Dataset excerpts:
....................

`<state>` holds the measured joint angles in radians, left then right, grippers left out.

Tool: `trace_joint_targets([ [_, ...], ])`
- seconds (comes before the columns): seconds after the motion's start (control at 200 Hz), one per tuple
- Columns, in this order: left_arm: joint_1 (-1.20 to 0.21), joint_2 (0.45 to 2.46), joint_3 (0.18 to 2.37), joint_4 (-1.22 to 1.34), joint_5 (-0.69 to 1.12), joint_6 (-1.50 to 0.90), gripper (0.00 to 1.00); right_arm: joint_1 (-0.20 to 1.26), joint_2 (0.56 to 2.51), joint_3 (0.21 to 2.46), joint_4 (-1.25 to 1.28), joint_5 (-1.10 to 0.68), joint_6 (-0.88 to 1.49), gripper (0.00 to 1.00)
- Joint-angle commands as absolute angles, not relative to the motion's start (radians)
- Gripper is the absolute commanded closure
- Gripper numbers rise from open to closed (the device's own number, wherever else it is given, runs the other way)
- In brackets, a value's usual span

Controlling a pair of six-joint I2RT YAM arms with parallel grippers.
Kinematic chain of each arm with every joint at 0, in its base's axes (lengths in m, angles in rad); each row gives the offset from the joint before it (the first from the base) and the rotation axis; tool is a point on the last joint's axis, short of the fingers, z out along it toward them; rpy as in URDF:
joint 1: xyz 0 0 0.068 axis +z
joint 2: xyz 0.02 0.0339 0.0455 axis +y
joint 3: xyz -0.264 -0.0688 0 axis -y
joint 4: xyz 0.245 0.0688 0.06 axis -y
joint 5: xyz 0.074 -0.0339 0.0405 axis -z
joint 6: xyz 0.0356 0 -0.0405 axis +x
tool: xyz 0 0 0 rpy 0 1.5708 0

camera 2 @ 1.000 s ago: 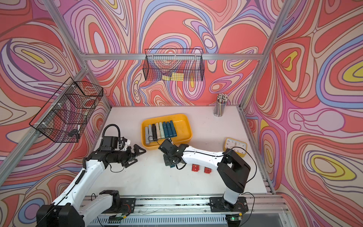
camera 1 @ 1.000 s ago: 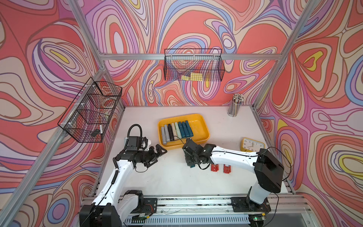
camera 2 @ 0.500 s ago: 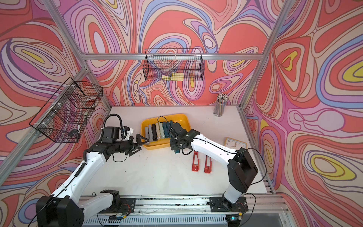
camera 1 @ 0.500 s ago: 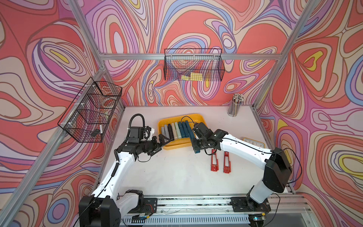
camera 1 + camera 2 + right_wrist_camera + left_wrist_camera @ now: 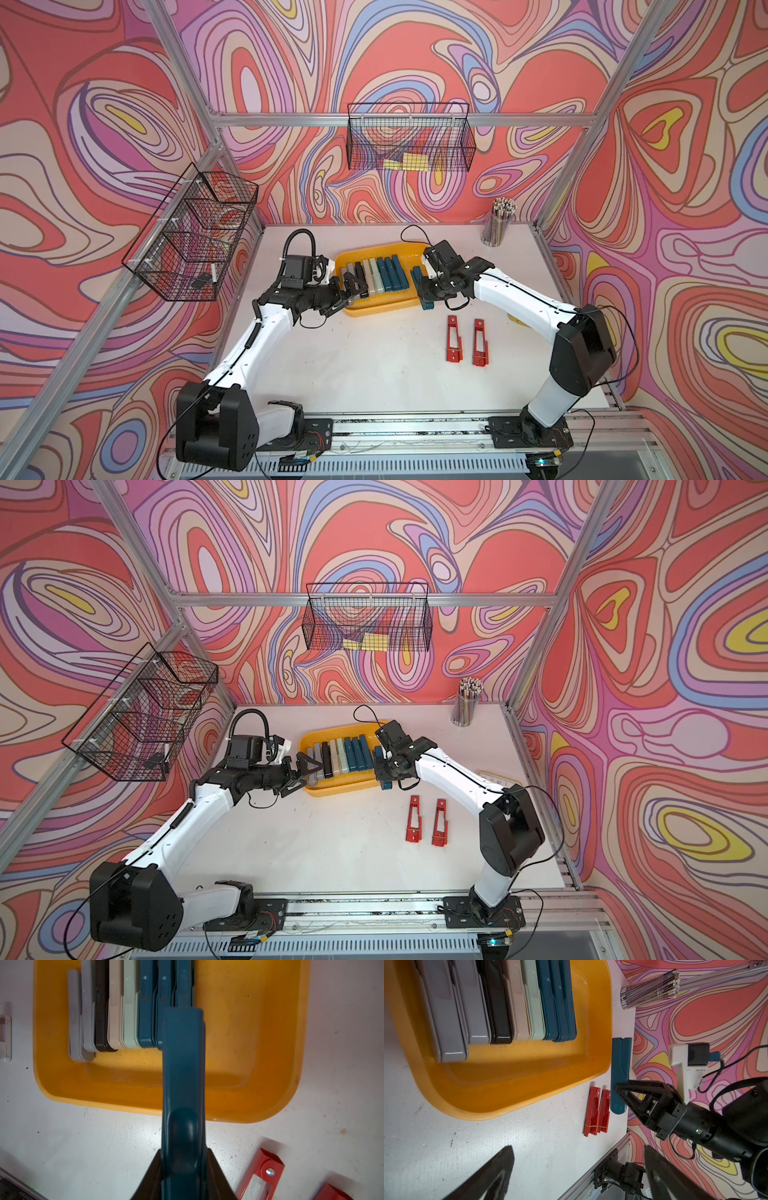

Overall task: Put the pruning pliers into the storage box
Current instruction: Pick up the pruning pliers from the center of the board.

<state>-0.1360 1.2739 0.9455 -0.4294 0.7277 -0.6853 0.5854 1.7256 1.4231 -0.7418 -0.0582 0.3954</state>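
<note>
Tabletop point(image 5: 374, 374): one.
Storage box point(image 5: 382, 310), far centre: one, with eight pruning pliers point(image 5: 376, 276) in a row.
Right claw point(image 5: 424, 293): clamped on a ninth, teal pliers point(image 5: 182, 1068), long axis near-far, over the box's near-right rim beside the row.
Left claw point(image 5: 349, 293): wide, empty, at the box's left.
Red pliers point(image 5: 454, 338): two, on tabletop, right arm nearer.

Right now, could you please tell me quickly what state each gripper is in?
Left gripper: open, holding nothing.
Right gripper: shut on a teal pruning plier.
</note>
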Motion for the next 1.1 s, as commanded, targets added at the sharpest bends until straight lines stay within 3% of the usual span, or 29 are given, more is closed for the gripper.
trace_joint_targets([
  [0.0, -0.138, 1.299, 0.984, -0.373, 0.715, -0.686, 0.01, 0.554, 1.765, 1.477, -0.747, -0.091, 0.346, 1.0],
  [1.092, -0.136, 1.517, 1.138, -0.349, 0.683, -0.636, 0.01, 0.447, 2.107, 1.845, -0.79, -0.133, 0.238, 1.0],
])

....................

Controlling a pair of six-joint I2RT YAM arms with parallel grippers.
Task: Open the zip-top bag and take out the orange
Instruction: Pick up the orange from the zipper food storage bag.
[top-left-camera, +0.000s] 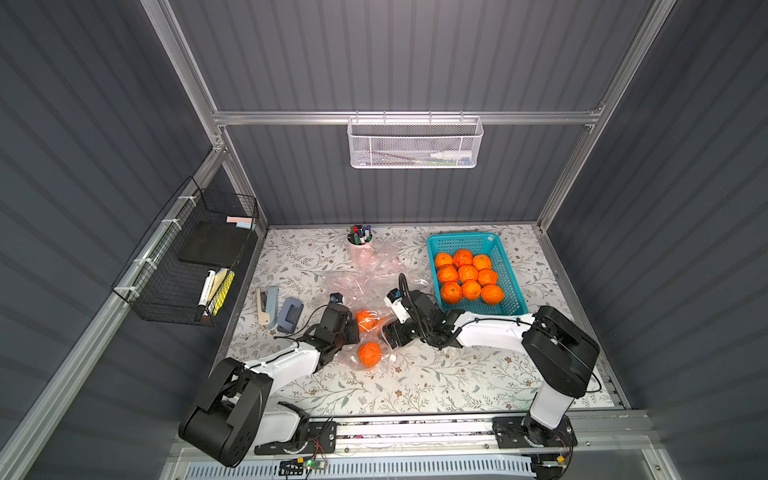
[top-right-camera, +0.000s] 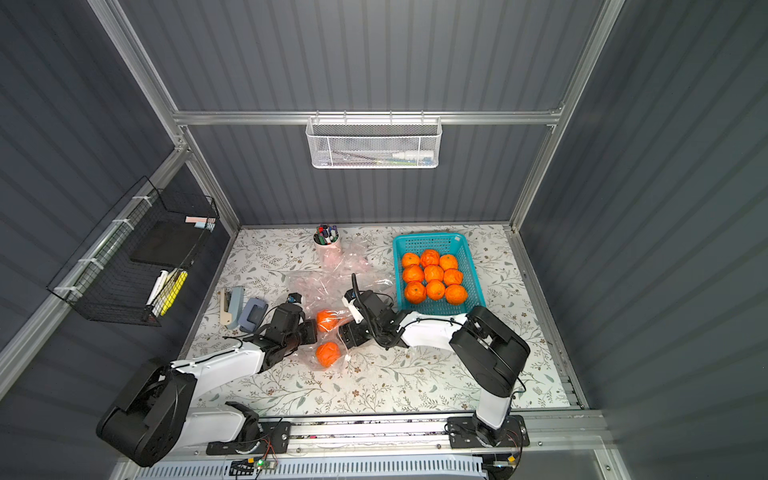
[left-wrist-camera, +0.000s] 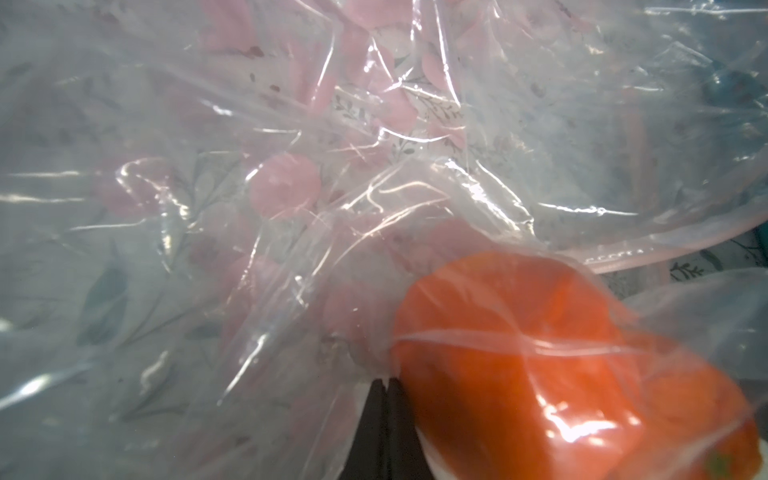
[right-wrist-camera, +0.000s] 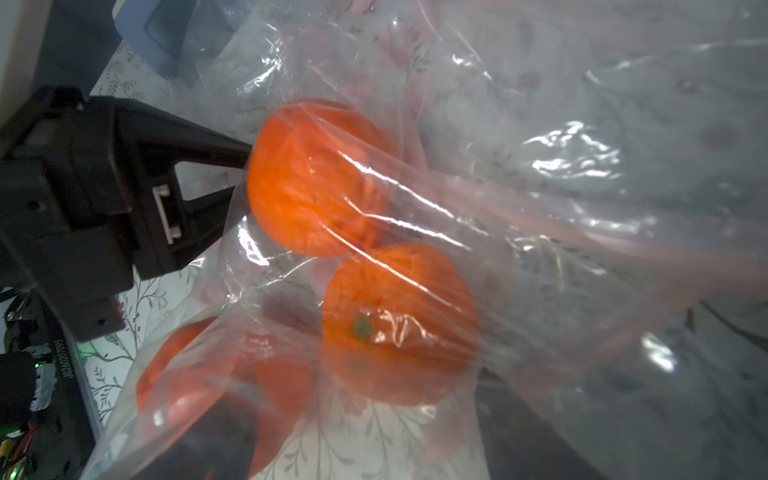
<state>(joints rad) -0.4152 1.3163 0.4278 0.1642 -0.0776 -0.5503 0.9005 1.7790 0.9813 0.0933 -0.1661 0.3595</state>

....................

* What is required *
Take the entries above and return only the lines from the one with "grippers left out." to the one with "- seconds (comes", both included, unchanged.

* Result of the task *
`<state>` holds the measured joint angles in radians, left then right, grippers left out.

Tool: `trace_joint_targets([ [_, ...], ])`
- seconds (comes before the columns): seconds after the motion's start (control at 200 Hz), one per tuple

There is nothing else to this exercise.